Line by line, retype the material with nothing left out.

** Opening Data below block **

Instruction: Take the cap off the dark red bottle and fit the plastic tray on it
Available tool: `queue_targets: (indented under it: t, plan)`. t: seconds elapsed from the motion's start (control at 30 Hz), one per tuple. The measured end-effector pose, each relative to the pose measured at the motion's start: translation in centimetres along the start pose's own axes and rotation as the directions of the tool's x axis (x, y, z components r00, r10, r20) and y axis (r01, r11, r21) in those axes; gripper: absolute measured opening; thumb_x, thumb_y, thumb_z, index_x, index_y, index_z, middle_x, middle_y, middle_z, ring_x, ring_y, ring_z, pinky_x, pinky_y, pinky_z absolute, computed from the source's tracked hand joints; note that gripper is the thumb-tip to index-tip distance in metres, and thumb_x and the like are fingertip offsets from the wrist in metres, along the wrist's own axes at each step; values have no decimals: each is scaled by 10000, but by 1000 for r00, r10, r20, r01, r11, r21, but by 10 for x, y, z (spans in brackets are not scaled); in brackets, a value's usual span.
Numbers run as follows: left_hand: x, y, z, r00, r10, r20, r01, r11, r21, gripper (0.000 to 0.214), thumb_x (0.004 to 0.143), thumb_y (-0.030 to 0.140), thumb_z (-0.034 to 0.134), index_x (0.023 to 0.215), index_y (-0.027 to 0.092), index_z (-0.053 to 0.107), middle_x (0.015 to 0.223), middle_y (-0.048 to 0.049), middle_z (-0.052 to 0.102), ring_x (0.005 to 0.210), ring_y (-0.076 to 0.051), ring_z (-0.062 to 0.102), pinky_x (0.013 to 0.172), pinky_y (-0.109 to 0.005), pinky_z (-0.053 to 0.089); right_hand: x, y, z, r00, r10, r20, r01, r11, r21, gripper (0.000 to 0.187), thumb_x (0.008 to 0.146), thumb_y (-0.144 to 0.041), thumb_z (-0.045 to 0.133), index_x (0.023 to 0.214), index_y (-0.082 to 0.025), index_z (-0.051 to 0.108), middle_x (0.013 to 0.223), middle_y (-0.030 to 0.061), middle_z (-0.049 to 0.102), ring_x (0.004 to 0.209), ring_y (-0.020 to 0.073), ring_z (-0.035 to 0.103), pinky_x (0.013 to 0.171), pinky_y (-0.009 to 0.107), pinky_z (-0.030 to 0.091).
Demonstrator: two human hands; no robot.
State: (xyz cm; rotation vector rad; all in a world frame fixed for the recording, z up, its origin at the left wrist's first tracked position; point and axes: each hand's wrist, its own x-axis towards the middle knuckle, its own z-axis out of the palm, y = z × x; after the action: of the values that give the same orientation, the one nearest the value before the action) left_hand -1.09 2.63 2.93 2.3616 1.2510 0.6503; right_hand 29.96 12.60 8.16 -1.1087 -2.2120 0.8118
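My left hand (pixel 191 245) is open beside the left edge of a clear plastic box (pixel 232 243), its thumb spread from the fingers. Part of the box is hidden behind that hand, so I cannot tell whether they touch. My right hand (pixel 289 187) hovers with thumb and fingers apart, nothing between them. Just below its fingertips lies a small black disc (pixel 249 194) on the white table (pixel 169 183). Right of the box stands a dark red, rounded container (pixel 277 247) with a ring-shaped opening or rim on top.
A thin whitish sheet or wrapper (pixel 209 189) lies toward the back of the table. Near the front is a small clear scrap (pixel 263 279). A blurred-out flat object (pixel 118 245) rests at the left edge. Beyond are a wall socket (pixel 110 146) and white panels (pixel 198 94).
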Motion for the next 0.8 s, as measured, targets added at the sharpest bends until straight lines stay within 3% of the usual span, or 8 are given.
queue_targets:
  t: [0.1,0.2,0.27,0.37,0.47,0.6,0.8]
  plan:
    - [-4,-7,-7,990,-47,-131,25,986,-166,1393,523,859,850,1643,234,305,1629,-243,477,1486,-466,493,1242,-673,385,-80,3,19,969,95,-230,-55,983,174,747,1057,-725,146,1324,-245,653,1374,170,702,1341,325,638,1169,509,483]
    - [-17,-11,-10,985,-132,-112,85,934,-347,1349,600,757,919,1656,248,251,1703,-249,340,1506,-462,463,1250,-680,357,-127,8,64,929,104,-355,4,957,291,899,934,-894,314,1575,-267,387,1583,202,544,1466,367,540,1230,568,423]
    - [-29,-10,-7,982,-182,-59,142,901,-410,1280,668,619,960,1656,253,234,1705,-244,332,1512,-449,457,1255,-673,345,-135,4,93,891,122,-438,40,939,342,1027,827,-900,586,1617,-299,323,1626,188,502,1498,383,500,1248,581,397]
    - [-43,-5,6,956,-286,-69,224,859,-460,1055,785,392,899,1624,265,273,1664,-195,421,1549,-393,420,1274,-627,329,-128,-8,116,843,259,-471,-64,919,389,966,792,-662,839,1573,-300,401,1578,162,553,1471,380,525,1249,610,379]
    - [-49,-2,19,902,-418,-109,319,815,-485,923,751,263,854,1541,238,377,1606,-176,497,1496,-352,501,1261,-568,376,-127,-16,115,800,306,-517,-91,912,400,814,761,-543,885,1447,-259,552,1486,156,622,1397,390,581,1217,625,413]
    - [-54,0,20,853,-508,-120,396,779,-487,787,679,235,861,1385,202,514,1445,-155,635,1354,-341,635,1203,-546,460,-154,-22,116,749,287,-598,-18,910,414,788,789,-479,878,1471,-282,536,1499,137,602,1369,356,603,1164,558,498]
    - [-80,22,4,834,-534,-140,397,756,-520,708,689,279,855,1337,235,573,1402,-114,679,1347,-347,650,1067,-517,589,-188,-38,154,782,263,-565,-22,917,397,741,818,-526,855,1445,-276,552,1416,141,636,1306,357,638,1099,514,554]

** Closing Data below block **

Exercise response =
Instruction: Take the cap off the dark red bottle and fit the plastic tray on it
Available tool: `queue_targets: (indented under it: t, plan)`. t: seconds elapsed from the motion's start (control at 30 Hz), one per tuple. The measured end-effector pose, each relative to the pose measured at the motion's start: translation in centimetres along the start pose's own axes and rotation as the directions of the tool's x axis (x, y, z components r00, r10, r20) and y axis (r01, r11, r21) in those axes; gripper: absolute measured opening; thumb_x, thumb_y, thumb_z, index_x, index_y, index_z, middle_x, middle_y, middle_z, ring_x, ring_y, ring_z, pinky_x, pinky_y, pinky_z absolute, computed from the source's tracked hand joints; note that gripper is the thumb-tip to index-tip distance in metres, and thumb_x and the like are fingertip offsets from the wrist in metres, along the wrist's own axes at each step; values have no decimals: each is scaled by 10000, but by 1000 for r00, r10, r20, r01, r11, r21, but by 10 for x, y, z (spans in brackets are not scaled); in brackets, a value's usual span.
Numbers run as follows: left_hand: x, y, z, r00, r10, r20, r01, r11, r21, gripper (0.000 to 0.214), thumb_x (0.004 to 0.143), thumb_y (-0.030 to 0.140), thumb_z (-0.034 to 0.134), index_x (0.023 to 0.215), index_y (-0.027 to 0.092), index_z (-0.053 to 0.107), middle_x (0.015 to 0.223), middle_y (-0.048 to 0.049), middle_z (-0.052 to 0.102), ring_x (0.005 to 0.210), ring_y (-0.076 to 0.051), ring_z (-0.062 to 0.102), pinky_x (0.013 to 0.172), pinky_y (-0.109 to 0.005), pinky_z (-0.053 to 0.089); right_hand: x, y, z, r00, r10, r20, r01, r11, r21, gripper (0.000 to 0.187), thumb_x (0.008 to 0.146), thumb_y (-0.144 to 0.041), thumb_z (-0.045 to 0.133), index_x (0.023 to 0.214), index_y (-0.082 to 0.025), index_z (-0.051 to 0.108), middle_x (0.013 to 0.223), middle_y (-0.030 to 0.061), middle_z (-0.049 to 0.102), ring_x (0.004 to 0.209), ring_y (-0.020 to 0.073), ring_z (-0.035 to 0.103), pinky_x (0.013 to 0.171), pinky_y (-0.009 to 0.107), pinky_z (-0.030 to 0.091).
Demonstrator: two human hands; no robot.
State: (xyz cm; rotation vector rad; all in a world frame fixed for the recording, z up, its origin at the left wrist's first tracked position; point and axes: each hand's wrist, its own x-axis towards the middle knuckle, its own z-axis out of the palm, y = z × x; after the action: of the values that give the same orientation, the one nearest the value before the action) left_hand -1.09 2.63 2.93 2.3616 1.2510 0.6503; right_hand 29.96 12.60 8.16 -1.1087 -2.2120 0.8118
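My left hand (pixel 191 245) is open beside the left edge of a clear plastic box (pixel 232 243), its thumb spread from the fingers. Part of the box is hidden behind that hand, so I cannot tell whether they touch. My right hand (pixel 289 187) hovers with thumb and fingers apart, nothing between them. Just below its fingertips lies a small black disc (pixel 249 194) on the white table (pixel 169 183). Right of the box stands a dark red, rounded container (pixel 277 247) with a ring-shaped opening or rim on top.
A thin whitish sheet or wrapper (pixel 209 189) lies toward the back of the table. Near the front is a small clear scrap (pixel 263 279). A blurred-out flat object (pixel 118 245) rests at the left edge. Beyond are a wall socket (pixel 110 146) and white panels (pixel 198 94).
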Motion for the next 0.8 s, as measured, targets added at the sharpest bends until straight lines stay within 3% of the usual span, or 8 are given.
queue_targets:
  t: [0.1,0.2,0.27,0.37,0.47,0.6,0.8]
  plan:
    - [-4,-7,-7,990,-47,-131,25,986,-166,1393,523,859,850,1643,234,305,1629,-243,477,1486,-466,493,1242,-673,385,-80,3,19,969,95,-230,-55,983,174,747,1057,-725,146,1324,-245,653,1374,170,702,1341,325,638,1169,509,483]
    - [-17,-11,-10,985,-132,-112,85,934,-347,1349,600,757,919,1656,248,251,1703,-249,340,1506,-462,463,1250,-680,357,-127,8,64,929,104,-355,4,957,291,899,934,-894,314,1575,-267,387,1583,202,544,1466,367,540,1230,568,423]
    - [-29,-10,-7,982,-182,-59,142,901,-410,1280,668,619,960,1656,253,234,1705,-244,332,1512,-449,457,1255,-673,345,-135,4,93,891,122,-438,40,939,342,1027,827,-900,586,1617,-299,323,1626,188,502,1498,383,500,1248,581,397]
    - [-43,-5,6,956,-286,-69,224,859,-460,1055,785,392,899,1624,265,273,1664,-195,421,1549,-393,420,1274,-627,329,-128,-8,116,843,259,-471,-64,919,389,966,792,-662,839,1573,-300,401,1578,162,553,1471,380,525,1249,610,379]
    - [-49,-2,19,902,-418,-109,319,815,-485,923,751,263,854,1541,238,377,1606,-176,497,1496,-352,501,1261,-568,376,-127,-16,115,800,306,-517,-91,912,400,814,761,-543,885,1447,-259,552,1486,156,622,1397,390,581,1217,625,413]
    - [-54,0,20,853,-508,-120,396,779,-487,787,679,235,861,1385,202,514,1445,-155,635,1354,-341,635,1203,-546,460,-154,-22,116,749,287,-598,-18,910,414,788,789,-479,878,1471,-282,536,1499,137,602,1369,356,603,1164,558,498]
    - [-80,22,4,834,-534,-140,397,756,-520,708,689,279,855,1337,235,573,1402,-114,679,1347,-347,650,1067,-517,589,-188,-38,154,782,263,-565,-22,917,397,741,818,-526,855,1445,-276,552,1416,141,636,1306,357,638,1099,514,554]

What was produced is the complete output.